Getting started with Dependency Management Data
Note: This blog post has been replaced by the official getting started guide for dependency-management-data. I've kept a copy here for posterity, but it's worthwhile checking out the up-to-date docs now, as this will not be updated in the future.
This is a companion post to go alongside my talk writeup of my talk at DevOpsNotts July 2023 about the dependency-management-data (DMD) project
This is intended as a quick setup guide, rather than an exhaustive jump into what it is and how it works - if you'd like that, check out the talk writeup π
Want to know a bit more in-depth what it is and how it works? Check out the more-indepth writeup.
TL;DR extraordinaire
At a minimum, you need to:
- retrieve some data, for instance via renovate-graph
- note that you do not need to be already using Renovate to use this!
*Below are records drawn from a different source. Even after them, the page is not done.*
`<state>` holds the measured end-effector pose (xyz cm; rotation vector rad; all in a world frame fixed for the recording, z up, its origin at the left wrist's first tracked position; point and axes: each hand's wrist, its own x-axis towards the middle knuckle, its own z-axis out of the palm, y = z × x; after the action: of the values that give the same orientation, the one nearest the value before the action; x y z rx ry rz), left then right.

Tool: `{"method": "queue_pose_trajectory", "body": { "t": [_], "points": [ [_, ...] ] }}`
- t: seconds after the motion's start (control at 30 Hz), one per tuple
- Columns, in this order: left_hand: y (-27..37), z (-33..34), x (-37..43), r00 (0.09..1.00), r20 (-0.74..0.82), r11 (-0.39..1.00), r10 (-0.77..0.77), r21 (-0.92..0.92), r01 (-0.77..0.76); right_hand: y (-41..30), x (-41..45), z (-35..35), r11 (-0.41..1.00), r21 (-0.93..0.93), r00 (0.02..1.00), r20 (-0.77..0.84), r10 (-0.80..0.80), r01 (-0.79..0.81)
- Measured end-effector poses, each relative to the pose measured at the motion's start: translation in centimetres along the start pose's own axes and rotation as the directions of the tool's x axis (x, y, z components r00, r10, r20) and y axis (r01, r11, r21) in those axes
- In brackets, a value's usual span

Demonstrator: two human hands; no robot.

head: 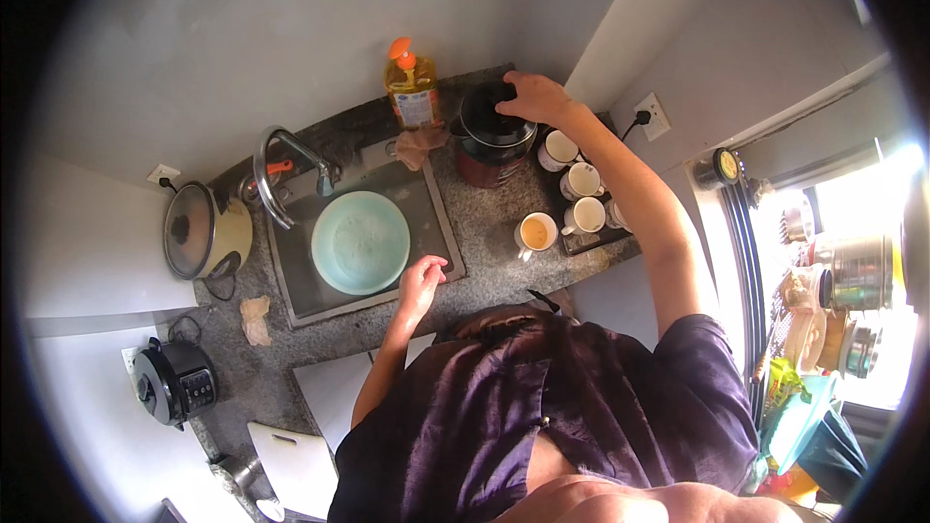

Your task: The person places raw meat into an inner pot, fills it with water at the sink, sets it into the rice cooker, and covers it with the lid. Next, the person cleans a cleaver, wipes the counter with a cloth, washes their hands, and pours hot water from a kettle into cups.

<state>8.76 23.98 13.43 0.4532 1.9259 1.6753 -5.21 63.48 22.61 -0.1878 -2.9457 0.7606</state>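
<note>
My right hand reaches to a black lid on a dark red pot, its fingers and thumb around the lid's top. The knob is mostly hidden by the fingers. Over the front edge of the steel sink, my left hand hangs with loosely bent fingers and holds nothing. Just left of it, a pale green basin with liquid in it sits in the sink. Right of the pot, a white cup holds an orange-brown liquid; several white mugs stand on a dark tray.
A curved chrome faucet arches over the sink. Behind stands an orange-topped pump bottle beside a crumpled cloth. On the left are a cream electric cooker, a black pressure cooker and a white cutting board.
</note>
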Motion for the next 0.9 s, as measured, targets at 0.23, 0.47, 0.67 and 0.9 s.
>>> {"method": "queue_pose_trajectory", "body": {
  "t": [0.23,0.47,0.67,0.9],
  "points": [
    [0.3,-0.6,0.4,1.000,0.017,1.000,0.015,0.020,-0.016,-4.5,-2.1,-2.5,0.982,-0.183,0.982,0.167,0.087,-0.056],
    [0.5,-1.5,0.8,1.000,0.009,1.000,0.020,0.014,-0.020,-11.5,-3.5,-3.7,0.945,-0.302,0.974,0.139,0.178,-0.129],
    [1.3,-1.9,1.1,0.999,0.015,0.999,0.028,0.030,-0.029,-12.1,-3.4,-3.9,0.908,-0.378,0.954,0.158,0.254,-0.179],
    [1.3,-2.8,0.9,1.000,0.013,1.000,-0.002,0.002,0.002,-8.7,-2.3,-5.8,0.983,-0.158,0.990,0.088,0.106,-0.091]
  ]
}}
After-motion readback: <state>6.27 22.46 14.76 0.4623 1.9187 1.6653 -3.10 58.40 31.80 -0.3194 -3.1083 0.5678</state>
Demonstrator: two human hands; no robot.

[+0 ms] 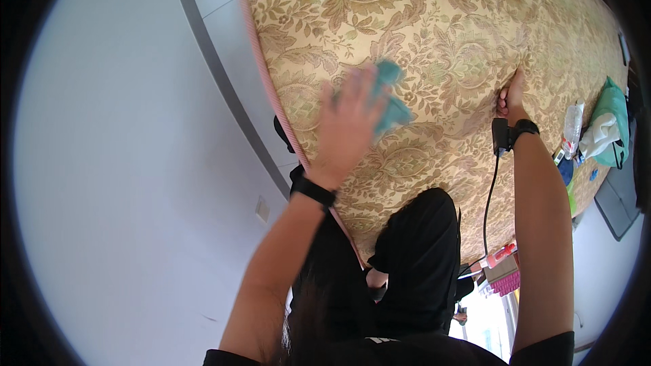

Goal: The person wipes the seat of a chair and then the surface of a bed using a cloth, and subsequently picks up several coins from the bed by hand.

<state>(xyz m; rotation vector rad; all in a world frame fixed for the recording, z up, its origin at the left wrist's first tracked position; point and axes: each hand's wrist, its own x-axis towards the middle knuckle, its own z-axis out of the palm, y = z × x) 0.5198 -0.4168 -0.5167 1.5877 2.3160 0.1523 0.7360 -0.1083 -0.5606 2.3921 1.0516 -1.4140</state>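
Note:
A mattress (468, 35) with a beige and green floral cover and pink piped edge fills the middle of the head view. My left hand (351, 117), blurred, lies flat with fingers spread over a teal cloth (390, 107) on the mattress, near its left edge. Part of the cloth is hidden beneath the palm and fingers; whether they grip it cannot be told. My right hand (510, 96) rests on the mattress to the right with its fingers curled in and the thumb side up; nothing shows in it. Both wrists wear black bands, the right one with a small cabled box.
A white wall (127, 127) with a grey skirting strip stands at left. Along the right side of the mattress lie a clear plastic bottle (573, 124) and a green bag (610, 137) with white cloth. My black-clad knee (427, 223) rests on the mattress. A black cable (490, 203) hangs from my right wrist.

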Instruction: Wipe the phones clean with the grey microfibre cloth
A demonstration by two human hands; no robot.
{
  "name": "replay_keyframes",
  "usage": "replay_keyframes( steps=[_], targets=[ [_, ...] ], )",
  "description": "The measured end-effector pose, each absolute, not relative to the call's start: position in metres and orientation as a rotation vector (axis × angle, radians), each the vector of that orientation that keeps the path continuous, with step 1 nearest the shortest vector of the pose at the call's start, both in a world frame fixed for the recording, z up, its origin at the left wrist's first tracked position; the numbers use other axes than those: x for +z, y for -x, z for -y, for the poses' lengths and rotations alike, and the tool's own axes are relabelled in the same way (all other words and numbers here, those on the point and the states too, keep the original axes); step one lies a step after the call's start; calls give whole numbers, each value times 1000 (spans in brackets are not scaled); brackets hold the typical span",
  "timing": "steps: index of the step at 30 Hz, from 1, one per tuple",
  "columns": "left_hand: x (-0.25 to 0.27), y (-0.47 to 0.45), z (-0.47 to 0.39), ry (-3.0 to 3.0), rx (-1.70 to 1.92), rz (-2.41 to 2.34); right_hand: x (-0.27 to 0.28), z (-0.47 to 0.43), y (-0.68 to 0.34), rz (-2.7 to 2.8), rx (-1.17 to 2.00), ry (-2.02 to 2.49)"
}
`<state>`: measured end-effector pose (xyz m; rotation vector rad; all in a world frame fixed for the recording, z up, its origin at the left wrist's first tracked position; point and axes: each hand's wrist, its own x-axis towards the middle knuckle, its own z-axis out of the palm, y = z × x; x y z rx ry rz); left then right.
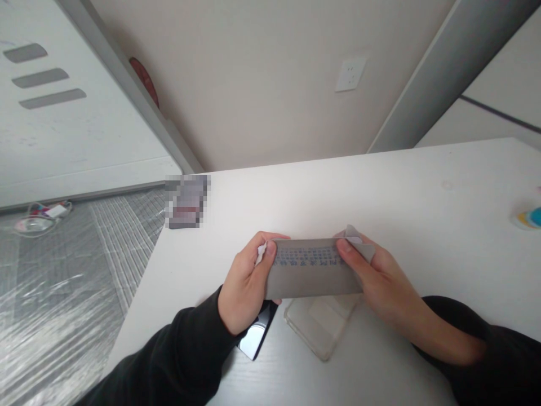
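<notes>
Both hands hold a grey cloth (pixel 313 285) printed with small rows of blue characters, stretched above the white table. My left hand (pixel 249 276) pinches its left end, the thumb on the near face. At the other end my right hand (pixel 372 270) grips it the same way, and a corner of the cloth sticks up beside the thumb. Under my left wrist lies a dark, glossy smartphone (pixel 261 330), partly covered by the hand. A clear phone case (pixel 319 332) rests on the table below the cloth, its far part hidden behind it.
On the white table (pixel 380 192), a blurred-out rectangular item (pixel 188 202) sits at the far left edge. A blue and yellow object (pixel 533 218) stands at the far right. The wall behind carries a power socket (pixel 351 73). Plastic sheeting (pixel 84 270) covers the floor at left.
</notes>
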<state>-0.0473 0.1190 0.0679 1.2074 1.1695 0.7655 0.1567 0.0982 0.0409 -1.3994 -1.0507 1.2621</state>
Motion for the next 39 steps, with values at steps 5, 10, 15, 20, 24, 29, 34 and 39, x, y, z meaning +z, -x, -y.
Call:
replay_keyframes(
  steps=[5, 10, 15, 20, 24, 29, 34, 39],
  targets=[
    [63, 53, -123, -1270, 866, -1205, 36, -97, -156, 946, 1349, 1328],
    [67, 61, -123, -1830, 1208, -1253, 31, -99, -156, 924, 1306, 1313],
    [72, 47, -103, -2878, 910, -921, 43, -93, -150, 1025, 1269, 1333],
    [63, 38, -107, -2968, 500, -993, 53, -79, -144, 1098, 1359, 1311],
    [61, 41, -115, -2936, 465, -1010, 57, -79, -147, 1061, 1477, 1300],
    [65, 45, -115, -2950, 462, -936, 58, -84, -154, 1077, 1496, 1230],
    [69, 57, -119, -2477, 708, -832, 63, -89, -158, 993, 1437, 1078],
    [77, 60, -124, -1273, 921, -868, 67, -95, -162, 935, 1374, 1063]
  ],
)
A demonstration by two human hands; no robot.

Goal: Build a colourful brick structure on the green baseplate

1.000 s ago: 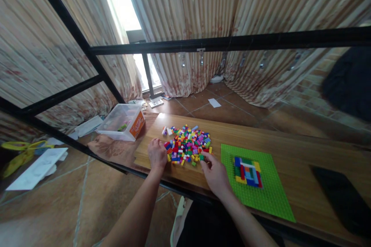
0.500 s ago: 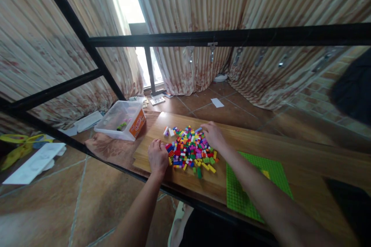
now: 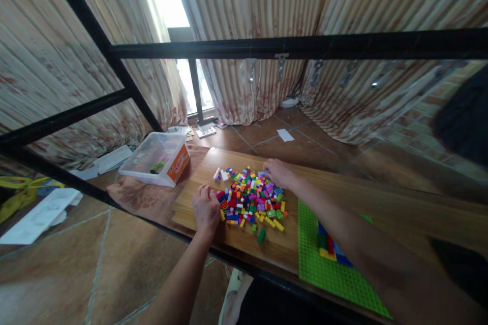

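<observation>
A loose heap of colourful toy bricks (image 3: 249, 195) lies on the wooden tabletop (image 3: 232, 241). At its left edge rests my left hand (image 3: 206, 208), fingers curled beside red and dark bricks; whatever they may hold is hidden. Over the heap's far right side, my right hand (image 3: 280, 172) has its fingers bent down and closed at a light blue brick (image 3: 263, 173). My right forearm crosses above a green baseplate (image 3: 310, 259). Built onto the plate are blue, red, green and yellow bricks (image 3: 327, 244), partly covered by that arm.
A clear plastic box (image 3: 147, 175) with an orange label stands left of the table, a few bricks inside. Black metal bars (image 3: 229, 50) run behind and left. A dark flat object (image 3: 457, 259) lies at the right. White paper (image 3: 285, 135) is on the tiled floor.
My right fingers have shifted slightly left, onto the light blue brick. The right forearm has dropped lower, showing more built bricks on the baseplate. My left hand stays at the heap's edge.
</observation>
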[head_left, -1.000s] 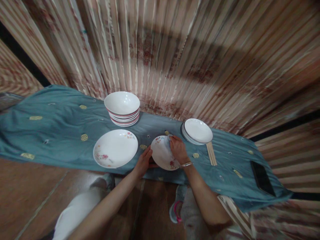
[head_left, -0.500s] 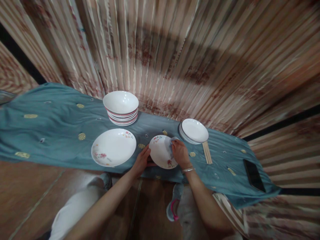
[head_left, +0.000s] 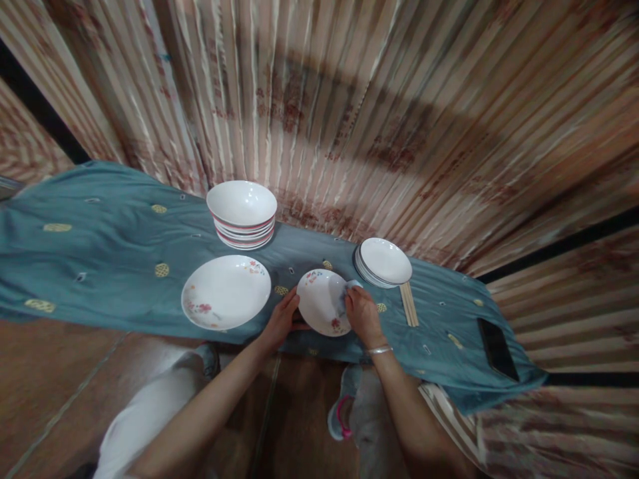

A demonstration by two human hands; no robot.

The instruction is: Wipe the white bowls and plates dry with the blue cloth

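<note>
A small white plate (head_left: 321, 303) with flower prints is held by its left edge in my left hand (head_left: 283, 322), thumb on the rim and fingers beneath. My right hand (head_left: 363, 314) is closed on a pale bluish cloth (head_left: 344, 297), which lies against the plate's right rim. Left of my hands a larger white flowered plate (head_left: 227, 293) rests on the table. Beyond my right hand stands a stack of small white dishes (head_left: 385, 261), with a few wooden chopsticks (head_left: 408, 305) beside it.
A stack of white bowls with red bands (head_left: 243, 209) stands at the back of the table, whose teal cloth (head_left: 114, 259) has yellow patterns. A black phone (head_left: 498, 349) lies near the right end. Pleated curtains (head_left: 339, 100) hang close behind.
My right hand and the cloth have shifted slightly down and right along the plate's edge. The left hand keeps its hold. The view has turned a little.
</note>
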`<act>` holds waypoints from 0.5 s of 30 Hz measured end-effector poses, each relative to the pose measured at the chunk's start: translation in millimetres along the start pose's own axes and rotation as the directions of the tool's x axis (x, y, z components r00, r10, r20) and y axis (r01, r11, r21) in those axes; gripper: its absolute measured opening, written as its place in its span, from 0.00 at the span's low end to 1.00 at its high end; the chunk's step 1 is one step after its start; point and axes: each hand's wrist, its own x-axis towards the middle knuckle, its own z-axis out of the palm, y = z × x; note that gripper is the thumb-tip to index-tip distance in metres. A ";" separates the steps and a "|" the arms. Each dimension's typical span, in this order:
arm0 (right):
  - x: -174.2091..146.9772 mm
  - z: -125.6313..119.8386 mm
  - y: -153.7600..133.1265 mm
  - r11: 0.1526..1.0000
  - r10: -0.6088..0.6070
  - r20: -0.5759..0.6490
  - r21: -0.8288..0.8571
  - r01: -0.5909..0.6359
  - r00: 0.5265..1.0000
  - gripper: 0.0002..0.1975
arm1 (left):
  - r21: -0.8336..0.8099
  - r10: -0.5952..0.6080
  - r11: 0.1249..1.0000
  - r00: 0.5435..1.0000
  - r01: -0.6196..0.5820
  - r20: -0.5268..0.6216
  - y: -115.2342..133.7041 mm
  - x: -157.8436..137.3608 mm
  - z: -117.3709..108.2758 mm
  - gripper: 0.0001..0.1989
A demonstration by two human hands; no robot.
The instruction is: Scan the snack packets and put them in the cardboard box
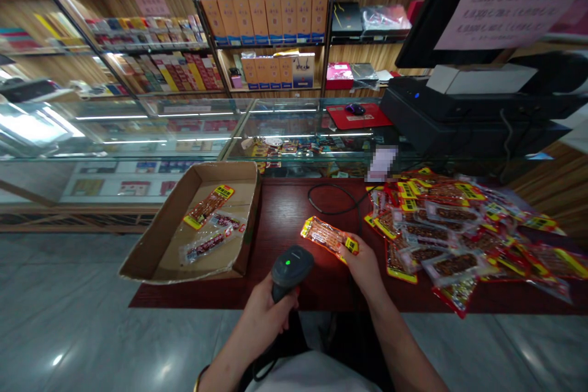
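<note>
My left hand (269, 315) is wrapped around the handle of a barcode scanner (294, 266), with its head tipped up in front of my knuckles and a small green light (288, 263) showing on top. My right hand (366, 266) pinches one end of a red-and-yellow snack packet (324, 234), thumb on top, so the packet lies out ahead and to the left of those fingers, just beyond the scanner head and low over the dark red table (285, 220). I judge the step in hand to be reading this packet's code, though I can't make out from here which face carries it. To do it well, I should keep my grip at the very end so no finger covers the print, pull the shiny wrapper flat, and tilt it a little if glare washes over the lines. The scanner head should point squarely at the code with a small gap, not touching. The loose pile (441, 226) sits right of my right hand, so I'd best lift one packet at a time from it. The cardboard box (172, 251), with a few packets inside, is beyond my left hand and further left, handy for keeping scanned ones separate.
</note>
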 end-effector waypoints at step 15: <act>-0.4 107.4 -125.3 0.923 -0.205 0.567 0.383 -0.035 0.797 0.42 | -0.065 -0.060 0.996 0.996 0.055 -0.068 -27.1 13.2 6.9 0.13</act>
- create the SQLite database for dependency-management-data
- import the data
We can do this by running:
go install dmd.tanna.dev/cmd/dmd@latest
# produce some data that DMD can import, for instance via renovate-graph
npx @jamietanna/renovate-graph@latest --token $GITHUB_TOKEN your-org/repo another-org/repo
# or for GitLab
env RENOVATE_PLATFORM=gitlab npx @jamietanna/renovate-graph@latest --token $GITLAB_TOKEN your-org/repo another-org/nested/repo
# set up the database
dmd db init --db dmd.db
# import renovate-graph data
dmd import renovate --db dmd.db 'out/*.json'
# then you can start querying it
sqlite3 dmd.db 'select count(*) from renovate'
Retrieving the data
As noted above, we need to retrieve data to be imported into DMD. For dependencies, I'd recommend using renovate-graph, which uses Renovate as the engine for retrieving package data.
We can run the following:
# optional, allows renovate-graph to retrieve the `current_version` column, as well as populate the `renovate_updates` table
export RG_INCLUDE_UPDATES='true'
# produce some data that DMD can import, for instance via renovate-graph
npx @jamietanna/renovate-graph@latest --token $GITHUB_TOKEN jamietanna/jamietanna deepmap/oapi-codegen
# or for GitLab
env RENOVATE_PLATFORM=gitlab npx @jamietanna/renovate-graph@latest --token $GITLAB_TOKEN tanna.dev/serve jamietanna/tidied
If you are looking at AWS infrastructure, check out the README for endoflife-checker which explains in more details how to pull AWS data.
Creating the database and importing the data
Once renovate-graph
has executed, you'll see an out
directory with one file per repo.
First, we'll create the database:
# or any name, really
dmd db init --db dmd.db
Then, we need to import the data. Notice the quotes around the argument to avoid shell globbing
dmd import renovate --db dmd.db 'out/*.json'
Now our database is ready to go π
Generating missing data (optional)
This is an optional step, but for ecosystems like the Java, the full dependency tree may not be immediately available.
We can run the following to (try) to fill in the missing dependency tree:
# note that this can take several minutes depending on how many dependencies you have!
dmd db generate missing-data --db dmd.db
Generating advisories (optional)
This is an optional step, but allows us to get some more meaningful information about our dependencies.
We can run the following to set up our advisories:
# optionally fetch community-sourced custom advisories
dmd contrib download
# then generate advisories for all our packages
# note that this can take several minutes depending on how many dependencies you have!
dmd db generate advisories --db dmd.db
Running some queries
Now we've got the data available, we can start to query it.
It's recommended you find your SQLite browser of choice and try the following queries:
-- how many packages have been ingested via renovate-graph
select count(*) from renovate
-- how many pending package updates have been ingested via renovate-graph
select count(*) from renovate_updates
-- how many packages have been ingested via dependabot-graph
select count(*) from dependabot
-- what are your most popular 10 transitive Go dependencies?
select
distinct package_name,
count(*)
from
renovate,
json_each(dep_types) as dep_type
where
package_manager = 'gomod'
and dep_type.value = 'indirect'
group by
package_name
order by
count(*) DESC
limit 10;
And from the dmd
CLI, we can also run the following:
# if you've generated the advisories data
dmd report advisories --db dmd.db
dmd report mostPopularDockerImages --db dmd.db
dmd report mostPopularPackageManagers --db dmd.db
Example
Interested in seeing what it's like with some pre-baked data? The example project has a web app hosted on Fly.io that contains a lot of public repositories from GitHub and GitLab which can give you an idea based on some pre-seeded data.